[Saved data entries]

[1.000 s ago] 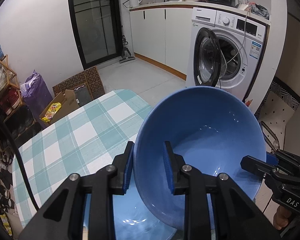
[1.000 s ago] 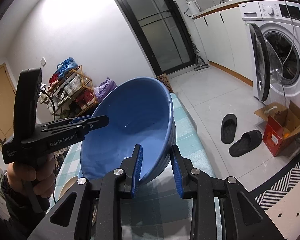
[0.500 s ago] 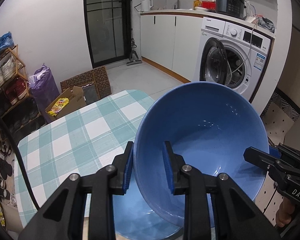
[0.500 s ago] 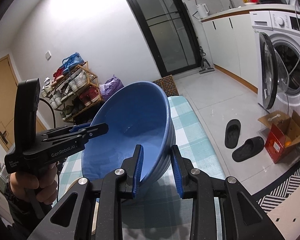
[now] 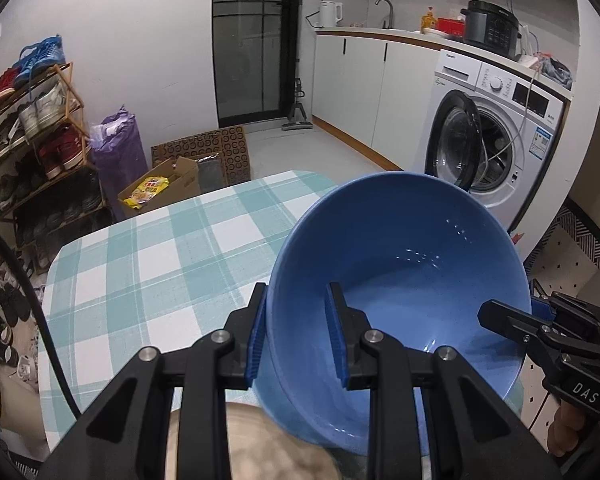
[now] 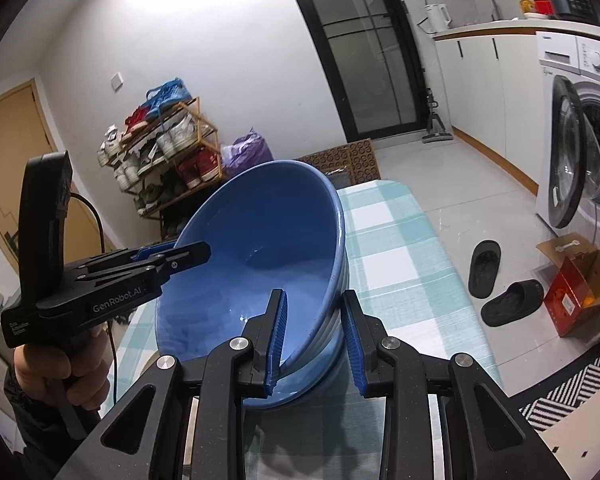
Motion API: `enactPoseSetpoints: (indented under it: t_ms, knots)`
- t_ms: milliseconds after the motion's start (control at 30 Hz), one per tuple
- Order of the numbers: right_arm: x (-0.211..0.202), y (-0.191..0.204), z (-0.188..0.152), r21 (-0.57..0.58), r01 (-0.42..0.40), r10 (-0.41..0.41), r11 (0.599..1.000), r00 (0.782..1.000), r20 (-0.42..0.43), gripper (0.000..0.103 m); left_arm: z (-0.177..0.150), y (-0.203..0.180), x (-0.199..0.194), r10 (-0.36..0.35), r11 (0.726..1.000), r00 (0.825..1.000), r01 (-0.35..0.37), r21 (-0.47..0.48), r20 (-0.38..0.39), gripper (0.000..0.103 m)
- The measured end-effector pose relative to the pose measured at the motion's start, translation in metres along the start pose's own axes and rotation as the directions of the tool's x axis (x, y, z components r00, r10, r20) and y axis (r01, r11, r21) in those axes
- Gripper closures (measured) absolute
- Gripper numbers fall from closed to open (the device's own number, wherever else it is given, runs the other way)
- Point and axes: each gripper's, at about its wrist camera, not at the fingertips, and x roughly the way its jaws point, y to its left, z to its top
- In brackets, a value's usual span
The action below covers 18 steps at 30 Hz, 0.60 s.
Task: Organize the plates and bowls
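A large blue bowl [image 5: 400,280] hangs tilted above the teal-and-white checked table [image 5: 160,272], held by both grippers at opposite sides of its rim. My left gripper [image 5: 296,336] is shut on the near rim, one pad inside and one outside. My right gripper [image 6: 316,340] is shut on the bowl [image 6: 260,260] the same way, across its ridged outer wall. Each view shows the other gripper at the far rim: the right gripper [image 5: 512,316] and the left gripper [image 6: 172,256]. A beige dish [image 5: 260,448] lies blurred below the bowl.
A washing machine [image 5: 496,140] with its door open stands past the table's right side. A shoe rack [image 5: 32,140], a purple bag and a cardboard box [image 5: 160,192] sit to the left. Black slippers [image 6: 496,280] and a red box [image 6: 580,292] are on the floor.
Both grippers have carried the bowl sideways across the table, still gripping its rim. The blue dish seen beneath it earlier is gone from view; a beige dish now shows there.
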Motion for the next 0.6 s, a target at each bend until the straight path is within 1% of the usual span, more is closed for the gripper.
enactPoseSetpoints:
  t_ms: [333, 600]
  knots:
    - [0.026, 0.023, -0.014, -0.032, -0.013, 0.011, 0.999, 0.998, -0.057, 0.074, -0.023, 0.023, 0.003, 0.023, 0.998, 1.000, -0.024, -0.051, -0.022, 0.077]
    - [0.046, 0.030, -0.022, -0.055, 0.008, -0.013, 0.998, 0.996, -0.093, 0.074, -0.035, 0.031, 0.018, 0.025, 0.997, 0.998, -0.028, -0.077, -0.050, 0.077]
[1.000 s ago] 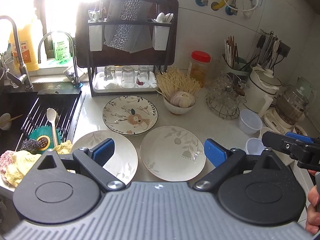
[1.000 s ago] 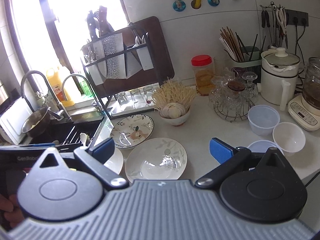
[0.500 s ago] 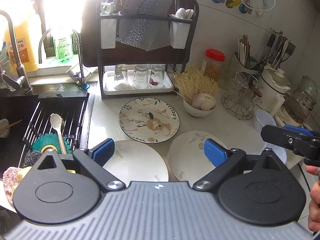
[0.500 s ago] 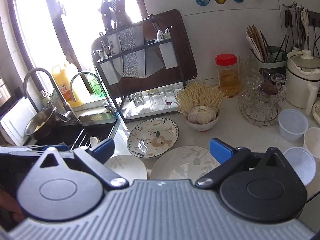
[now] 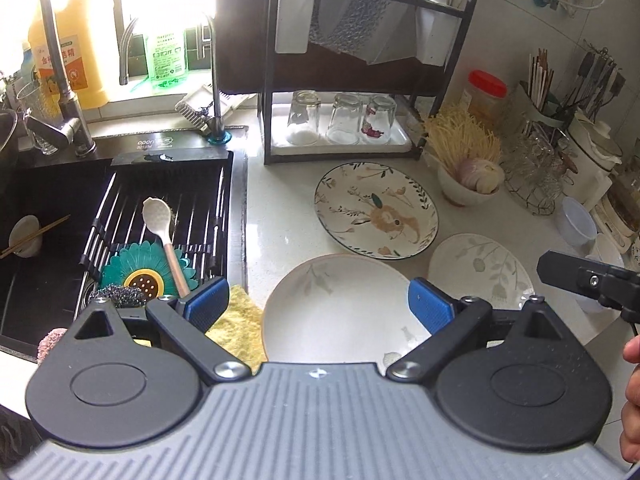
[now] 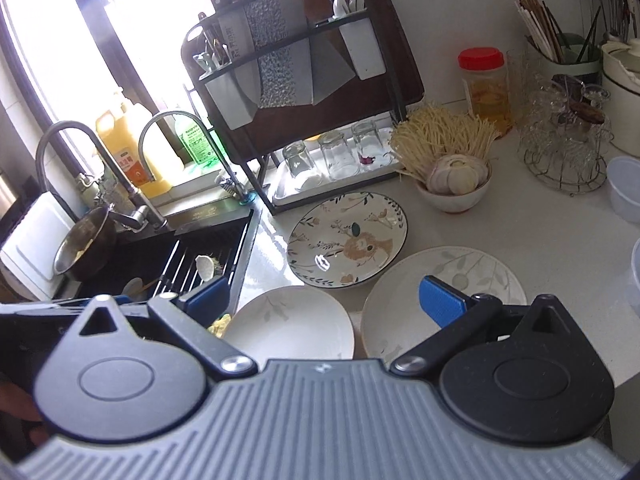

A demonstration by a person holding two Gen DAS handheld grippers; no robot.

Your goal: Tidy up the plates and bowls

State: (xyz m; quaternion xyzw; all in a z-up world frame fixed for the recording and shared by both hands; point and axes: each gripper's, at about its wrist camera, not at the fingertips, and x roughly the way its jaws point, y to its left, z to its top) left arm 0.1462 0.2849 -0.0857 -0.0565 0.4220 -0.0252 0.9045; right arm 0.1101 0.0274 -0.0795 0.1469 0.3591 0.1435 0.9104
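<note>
Three plates lie on the white counter. A plain white plate with a faint leaf print [image 5: 340, 308] [image 6: 292, 320] is nearest the sink. A second leaf-print plate [image 5: 480, 268] [image 6: 444, 292] lies to its right. A rabbit-pattern plate [image 5: 376, 210] [image 6: 346, 240] lies behind them. My left gripper [image 5: 320, 306] is open and empty, hovering over the near white plate. My right gripper [image 6: 326, 298] is open and empty, above the gap between the two white plates. A white bowl [image 5: 466, 192] [image 6: 454, 194] holds garlic and noodles.
A black dish rack [image 5: 360, 60] with upturned glasses stands at the back. The sink [image 5: 116, 216] with a drying grid, spoon and sponges is at left. Clear plastic bowls [image 5: 578, 220] [image 6: 624, 188], a glass holder, a red-lidded jar [image 6: 484, 84] and appliances crowd the right.
Both grippers have moved forward and left toward the plates. The near white plate now sits between my left gripper's fingers. Both stay open.
</note>
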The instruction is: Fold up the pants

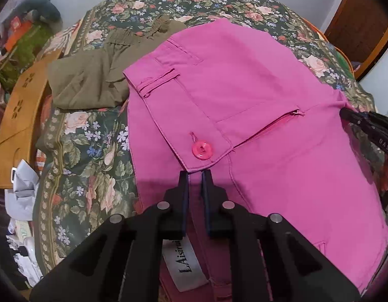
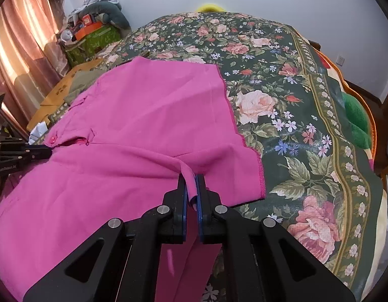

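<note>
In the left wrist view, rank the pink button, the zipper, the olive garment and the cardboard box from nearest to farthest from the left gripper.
From the left gripper, shut on the pink pants:
1. Pink button, just ahead of the tips.
2. Zipper, ahead and right.
3. Olive garment, ahead and left.
4. Cardboard box, far left.

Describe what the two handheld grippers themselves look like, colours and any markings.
Both the left gripper and right gripper are matte black, angular linkages with round silver pivot pins and blue-edged finger pads. Seen from the right wrist view, the left one's body carries small white lettering. No cables show.
</note>
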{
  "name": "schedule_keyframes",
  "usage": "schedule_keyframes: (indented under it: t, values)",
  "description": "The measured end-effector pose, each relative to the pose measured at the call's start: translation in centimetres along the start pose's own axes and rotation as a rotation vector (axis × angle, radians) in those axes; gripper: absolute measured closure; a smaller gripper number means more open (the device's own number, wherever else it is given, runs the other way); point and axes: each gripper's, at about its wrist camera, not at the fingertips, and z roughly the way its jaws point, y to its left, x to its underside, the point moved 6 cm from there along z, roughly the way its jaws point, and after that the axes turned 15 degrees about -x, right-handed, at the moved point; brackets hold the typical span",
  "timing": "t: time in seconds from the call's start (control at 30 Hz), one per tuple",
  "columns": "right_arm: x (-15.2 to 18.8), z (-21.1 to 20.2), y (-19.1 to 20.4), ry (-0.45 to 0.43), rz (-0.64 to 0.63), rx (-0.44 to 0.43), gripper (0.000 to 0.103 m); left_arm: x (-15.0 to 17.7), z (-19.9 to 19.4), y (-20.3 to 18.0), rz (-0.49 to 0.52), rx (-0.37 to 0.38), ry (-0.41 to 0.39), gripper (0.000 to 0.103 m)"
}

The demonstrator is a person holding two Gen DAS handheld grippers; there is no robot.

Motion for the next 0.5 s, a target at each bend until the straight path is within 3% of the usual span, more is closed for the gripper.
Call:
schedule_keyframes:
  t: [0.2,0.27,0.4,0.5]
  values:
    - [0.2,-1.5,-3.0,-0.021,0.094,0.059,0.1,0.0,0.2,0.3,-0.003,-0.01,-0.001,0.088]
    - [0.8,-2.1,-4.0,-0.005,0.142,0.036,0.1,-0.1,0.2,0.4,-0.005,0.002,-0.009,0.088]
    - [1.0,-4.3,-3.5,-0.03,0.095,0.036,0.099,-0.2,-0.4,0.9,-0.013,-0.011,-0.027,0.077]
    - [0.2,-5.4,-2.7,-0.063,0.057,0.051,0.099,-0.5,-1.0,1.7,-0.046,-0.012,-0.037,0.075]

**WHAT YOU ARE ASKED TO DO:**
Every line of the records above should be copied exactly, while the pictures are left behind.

**RESPONSE AREA:**
[1.000 s ago] 
[1.000 s ago] 
[0.500 s ago] 
[0.500 s ago] 
[now] 
[now] 
Motion API: `enactPoseSetpoints: (indented under it: t_ms, knots)`
- t_ms: milliseconds after the motion's start (control at 30 Hz), one per tuple
- Order of the numbers: right_arm: x (-0.211..0.202), y (-0.191..0.204), z (-0.188..0.152), r21 (-0.57..0.58), r01 (-0.42..0.40), r10 (-0.41..0.41), r11 (0.599..1.000), r00 (0.782..1.000), r20 (-0.42..0.43), gripper (0.000..0.103 m); left_arm: z (-0.177..0.150), y (-0.203..0.180), x (-0.199..0.194), r10 (-0.36..0.35), r11 (0.726..1.000), r00 (0.825..1.000), r01 (-0.35..0.37), r21 (-0.47..0.48), r20 (-0.38..0.39), gripper (0.000..0.103 m)
- The measured end-effector pose relative to the pose measured at the motion's start, translation in metres along the start pose's own axes and rotation as the directions of the tool's x axis (x, y, z components r00, r10, r20) and y axis (r01, r11, r21) in those axes
- Gripper closures (measured) absolute
- Gripper numbers fall from closed to open (the device's own number, wherever else it is given, runs the other way)
- Point and axes: each gripper's, at about its wrist camera, not at the fingertips, and x roughly the way its jaws point, y to its left, z to its top
- In brackets, a value's usual span
The action below covers 18 steps at 30 Hz, 0.60 s.
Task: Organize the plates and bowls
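A large blue bowl [image 5: 400,280] hangs tilted above the teal-and-white checked table [image 5: 160,272], held by both grippers at opposite sides of its rim. My left gripper [image 5: 296,336] is shut on the near rim, one pad inside and one outside. My right gripper [image 6: 316,340] is shut on the bowl [image 6: 260,260] the same way, across its ridged outer wall. Each view shows the other gripper at the far rim: the right gripper [image 5: 512,316] and the left gripper [image 6: 172,256]. A beige dish [image 5: 260,448] lies blurred below the bowl.
A washing machine [image 5: 496,140] with its door open stands past the table's right side. A shoe rack [image 5: 32,140], a purple bag and a cardboard box [image 5: 160,192] sit to the left. Black slippers [image 6: 496,280] and a red box [image 6: 580,292] are on the floor.
Both grippers have carried the bowl sideways across the table, still gripping its rim. The blue dish seen beneath it earlier is gone from view; a beige dish now shows there.
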Motion for the next 0.6 s, a target at each bend until the straight path is within 1% of the usual span, more is closed for the gripper.
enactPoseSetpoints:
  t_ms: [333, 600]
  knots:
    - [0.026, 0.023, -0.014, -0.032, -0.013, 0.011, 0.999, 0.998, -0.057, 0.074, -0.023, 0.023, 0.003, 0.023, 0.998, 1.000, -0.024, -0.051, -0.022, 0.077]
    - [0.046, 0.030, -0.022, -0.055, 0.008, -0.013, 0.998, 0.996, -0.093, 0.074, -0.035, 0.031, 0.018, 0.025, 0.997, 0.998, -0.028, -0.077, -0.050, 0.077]
[1.000 s ago] 
[1.000 s ago] 
[0.500 s ago] 
[0.500 s ago] 
[now] 
[now] 

A demonstration by a person holding two Gen DAS handheld grippers; no robot.

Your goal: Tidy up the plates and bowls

State: (xyz m; quaternion xyzw; all in a z-up world frame fixed for the recording and shared by both hands; point and axes: each gripper's, at about its wrist camera, not at the fingertips, and x roughly the way its jaws point, y to its left, z to its top) left arm 0.1462 0.2849 -0.0857 -0.0565 0.4220 -0.0252 0.9045; right arm 0.1101 0.0274 -0.0795 0.1469 0.3591 0.1435 0.9104
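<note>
Three plates lie on the white counter. A plain white plate with a faint leaf print [image 5: 340, 308] [image 6: 292, 320] is nearest the sink. A second leaf-print plate [image 5: 480, 268] [image 6: 444, 292] lies to its right. A rabbit-pattern plate [image 5: 376, 210] [image 6: 346, 240] lies behind them. My left gripper [image 5: 320, 306] is open and empty, hovering over the near white plate. My right gripper [image 6: 326, 298] is open and empty, above the gap between the two white plates. A white bowl [image 5: 466, 192] [image 6: 454, 194] holds garlic and noodles.
A black dish rack [image 5: 360, 60] with upturned glasses stands at the back. The sink [image 5: 116, 216] with a drying grid, spoon and sponges is at left. Clear plastic bowls [image 5: 578, 220] [image 6: 624, 188], a glass holder, a red-lidded jar [image 6: 484, 84] and appliances crowd the right.
Both grippers have moved forward and left toward the plates. The near white plate now sits between my left gripper's fingers. Both stay open.
</note>
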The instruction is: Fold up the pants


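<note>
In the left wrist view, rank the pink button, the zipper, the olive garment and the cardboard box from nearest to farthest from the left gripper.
From the left gripper, shut on the pink pants:
1. Pink button, just ahead of the tips.
2. Zipper, ahead and right.
3. Olive garment, ahead and left.
4. Cardboard box, far left.

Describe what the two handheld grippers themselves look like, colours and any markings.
Both the left gripper and right gripper are matte black, angular linkages with round silver pivot pins and blue-edged finger pads. Seen from the right wrist view, the left one's body carries small white lettering. No cables show.
</note>
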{
  "name": "schedule_keyframes",
  "usage": "schedule_keyframes: (indented under it: t, values)",
  "description": "The measured end-effector pose, each relative to the pose measured at the call's start: translation in centimetres along the start pose's own axes and rotation as a rotation vector (axis × angle, radians) in those axes; gripper: absolute measured closure; a smaller gripper number means more open (the device's own number, wherever else it is given, runs the other way); point and axes: each gripper's, at about its wrist camera, not at the fingertips, and z roughly the way its jaws point, y to its left, x to its underside, the point moved 6 cm from there along z, roughly the way its jaws point, and after that the axes turned 15 degrees about -x, right-handed, at the moved point; brackets hold the typical span",
  "timing": "t: time in seconds from the call's start (control at 30 Hz), one per tuple",
  "columns": "right_arm: x (-15.2 to 18.8), z (-21.1 to 20.2), y (-19.1 to 20.4), ry (-0.45 to 0.43), rz (-0.64 to 0.63), rx (-0.44 to 0.43), gripper (0.000 to 0.103 m); left_arm: x (-15.0 to 17.7), z (-19.9 to 19.4), y (-20.3 to 18.0), rz (-0.49 to 0.52), rx (-0.37 to 0.38), ry (-0.41 to 0.39), gripper (0.000 to 0.103 m)"
}

The demonstrator is a person holding two Gen DAS handheld grippers; there is no robot.

Motion for the next 0.5 s, a target at each bend until the straight path is within 3% of the usual span, more is closed for the gripper.
Call:
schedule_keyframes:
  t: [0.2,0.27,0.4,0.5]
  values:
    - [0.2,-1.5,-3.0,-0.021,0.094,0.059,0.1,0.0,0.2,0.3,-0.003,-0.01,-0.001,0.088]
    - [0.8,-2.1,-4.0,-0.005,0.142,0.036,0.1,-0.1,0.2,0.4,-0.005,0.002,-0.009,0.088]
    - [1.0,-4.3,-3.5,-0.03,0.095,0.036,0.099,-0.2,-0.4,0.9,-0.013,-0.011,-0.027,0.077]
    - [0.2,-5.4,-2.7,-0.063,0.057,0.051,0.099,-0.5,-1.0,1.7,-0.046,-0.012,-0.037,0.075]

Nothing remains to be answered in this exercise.